Trust no one, especially Microsoft

The software giant has damaged its reputation on security still further by pushing out unfinished software as a high priority update
Written by Leader , Contributor

Microsoft is on shaky ground when it comes to trust. United States and European legislators have already hung the software giant by its heels for practices that are conspicuously "antitrust". So the news this week that Microsoft has once again tap-danced on the face of dependability by pushing out unfinished code to customers isn't exactly surprising.

The already controversial Windows Genuine Advantage (WGA) programme — where users authenticate their copy of Windows in order to receive the latest patches and software add-ons — has repeatedly shown itself to be more insidious than previously thought.

Launched in September 2004, WGA asks people to validate their Windows installation when they download additional Microsoft software online. The system checks to see if your version of Windows is activated properly. If not, it assumes that you could be using a pirated version of the OS and blocks you from accessing certain Microsoft services.

The accuracy of this system has already come under fire for limiting access to key updates for those users who don't want the hassle of complying with WGA. Microsoft insists that this is not the case, and that all customers will continue to have access to critical updates. However, this is where semantics comes in — it seems the software giant has a different take on "critical" to the rest of the industry.

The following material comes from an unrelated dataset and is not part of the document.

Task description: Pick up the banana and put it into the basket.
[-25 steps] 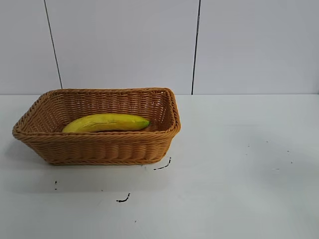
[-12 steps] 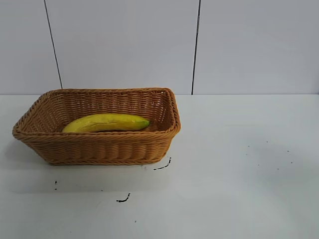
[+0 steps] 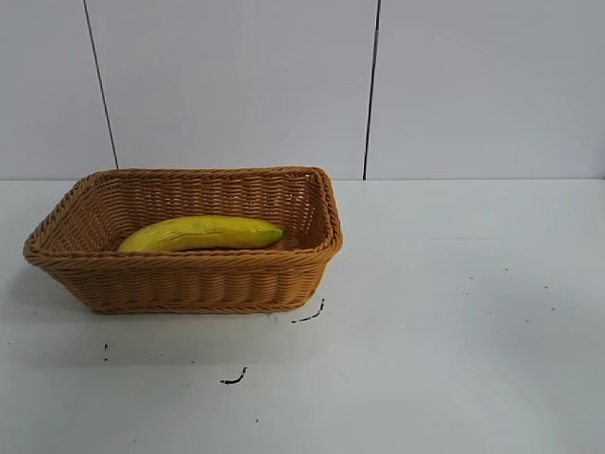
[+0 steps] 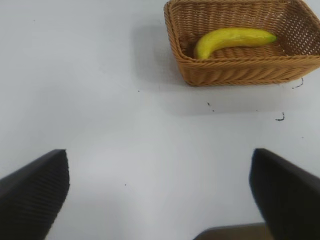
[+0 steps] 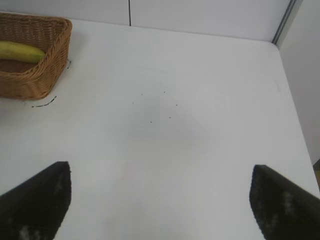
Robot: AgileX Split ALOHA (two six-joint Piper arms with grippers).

It has emerged that a key part of a new addition to the WGA programme — WGA Notifications, which validates the authenticity of Windows software installed on a PC — is not finished code. What is more, WGA Notifications is being punted out as a "high priority" update, effectively forcing users to install on their machines code that is still being developed.

Complexities aside, the bottom line is that Microsoft is messing with the two things it cannot afford to mess with — security and trust. It has an implicit duty to make patching and software updates as easy and obvious as possible for users, but has instead opted to subvert a fundamental process in its quest to bolster licensing revenues.

At the company's annual Tech Ed conference this week, the company was keen to bang the drum about bringing more third-party developers on board and developing community around its products. But the attitude displayed over the WGA programme shows that Redmond needs an urgent information update of its own when it comes to engendering trust in its user base.